Task brief: Please reproduce verbatim the lines below, from the first through the one with "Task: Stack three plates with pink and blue".

┌────────

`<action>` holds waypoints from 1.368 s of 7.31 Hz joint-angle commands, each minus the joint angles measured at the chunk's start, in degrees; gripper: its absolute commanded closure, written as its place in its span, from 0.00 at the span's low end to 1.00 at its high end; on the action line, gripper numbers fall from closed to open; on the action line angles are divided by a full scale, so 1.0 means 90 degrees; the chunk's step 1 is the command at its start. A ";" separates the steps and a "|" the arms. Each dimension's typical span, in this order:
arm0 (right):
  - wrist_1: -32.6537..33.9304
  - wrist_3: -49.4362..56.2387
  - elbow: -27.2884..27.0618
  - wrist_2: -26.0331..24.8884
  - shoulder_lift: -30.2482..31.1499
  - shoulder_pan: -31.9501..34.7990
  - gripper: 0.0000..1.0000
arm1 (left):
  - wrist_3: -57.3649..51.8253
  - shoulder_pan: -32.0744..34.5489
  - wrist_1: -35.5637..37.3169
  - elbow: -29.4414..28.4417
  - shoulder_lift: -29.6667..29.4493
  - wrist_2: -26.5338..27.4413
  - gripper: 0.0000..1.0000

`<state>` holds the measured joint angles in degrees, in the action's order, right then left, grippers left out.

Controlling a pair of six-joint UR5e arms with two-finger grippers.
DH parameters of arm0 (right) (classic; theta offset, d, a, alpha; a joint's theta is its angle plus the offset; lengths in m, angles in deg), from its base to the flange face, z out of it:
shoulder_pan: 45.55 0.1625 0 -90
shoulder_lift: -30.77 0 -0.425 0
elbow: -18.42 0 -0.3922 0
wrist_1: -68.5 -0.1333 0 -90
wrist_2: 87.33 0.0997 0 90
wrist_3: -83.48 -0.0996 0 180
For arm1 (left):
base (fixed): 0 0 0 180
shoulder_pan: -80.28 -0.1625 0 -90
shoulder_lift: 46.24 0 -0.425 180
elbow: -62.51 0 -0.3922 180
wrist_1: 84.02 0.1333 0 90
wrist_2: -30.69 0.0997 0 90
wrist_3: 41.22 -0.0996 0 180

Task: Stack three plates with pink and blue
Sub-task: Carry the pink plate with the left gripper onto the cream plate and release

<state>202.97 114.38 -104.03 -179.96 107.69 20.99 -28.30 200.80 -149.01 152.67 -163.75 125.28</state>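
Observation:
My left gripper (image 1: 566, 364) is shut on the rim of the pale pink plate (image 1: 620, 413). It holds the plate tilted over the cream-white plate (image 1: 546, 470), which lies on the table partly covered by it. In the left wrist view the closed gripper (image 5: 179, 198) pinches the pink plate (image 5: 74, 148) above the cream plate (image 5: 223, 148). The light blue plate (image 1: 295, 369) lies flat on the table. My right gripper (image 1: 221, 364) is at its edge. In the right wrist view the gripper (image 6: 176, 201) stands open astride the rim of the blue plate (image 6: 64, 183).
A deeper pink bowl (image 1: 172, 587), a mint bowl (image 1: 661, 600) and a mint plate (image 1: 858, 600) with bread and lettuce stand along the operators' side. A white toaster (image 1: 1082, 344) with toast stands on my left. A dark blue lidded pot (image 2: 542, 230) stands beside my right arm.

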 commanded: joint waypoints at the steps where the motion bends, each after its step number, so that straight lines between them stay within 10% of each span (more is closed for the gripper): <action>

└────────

Solved problem:
`<action>` holds waypoints from 1.368 s of 7.31 Hz joint-angle commands, each minus the joint angles measured at the chunk's start, in degrees; gripper: its absolute commanded closure, written as its place in its span, from 0.00 at the span's low end to 1.00 at its high end; on the action line, gripper numbers fall from closed to open; on the action line angles are divided by a full scale, so 1.0 means 90 degrees; the chunk's step 1 is the command at its start. A ";" separates the steps and a "|" the arms. Each dimension's typical span, in this order:
arm0 (right):
  - wrist_1: -32.6537..33.9304
  - wrist_3: -49.4362..56.2387
  - elbow: -27.2884..27.0618
  - wrist_2: -26.0331..24.8884
  - shoulder_lift: -30.2482..31.1499
  - shoulder_pan: -31.9501..34.7990
  - gripper: 0.0000..1.0000
arm1 (left):
  - wrist_3: -57.3649..51.8253
  - shoulder_pan: -32.0744..34.5489
  - wrist_1: -35.5637..37.3169
  - elbow: -29.4414..28.4417
  - shoulder_lift: -29.6667..29.4493
  - wrist_2: -26.5338..27.4413
  - gripper: 0.0000..1.0000

`<state>` holds the measured joint angles in degrees, in the action's order, right then left, grippers left out.

Controlling a pair of six-joint UR5e arms with two-finger grippers.
DH parameters of arm0 (right) (classic; theta offset, d, a, alpha; a joint's theta is its angle plus the offset; lengths in m, angles in deg), from its base to the flange face, z out of it:
shoulder_pan: 45.55 0.1625 0 -90
shoulder_lift: -30.77 0 -0.425 0
elbow: -18.42 0 -0.3922 0
wrist_1: -68.5 -0.1333 0 -90
wrist_2: 87.33 0.0997 0 90
wrist_3: -83.48 -0.0996 0 180
For arm1 (left):
base (fixed): 0 0 0 180
shoulder_pan: -80.28 -0.1625 0 -90
shoulder_lift: 46.24 0 -0.425 180
elbow: -62.51 0 -0.3922 180
wrist_1: 84.02 0.1333 0 90
wrist_2: -30.69 0.0997 0 90
wrist_3: 41.22 -0.0996 0 180

Task: Stack three plates with pink and blue

The exercise contains nothing more.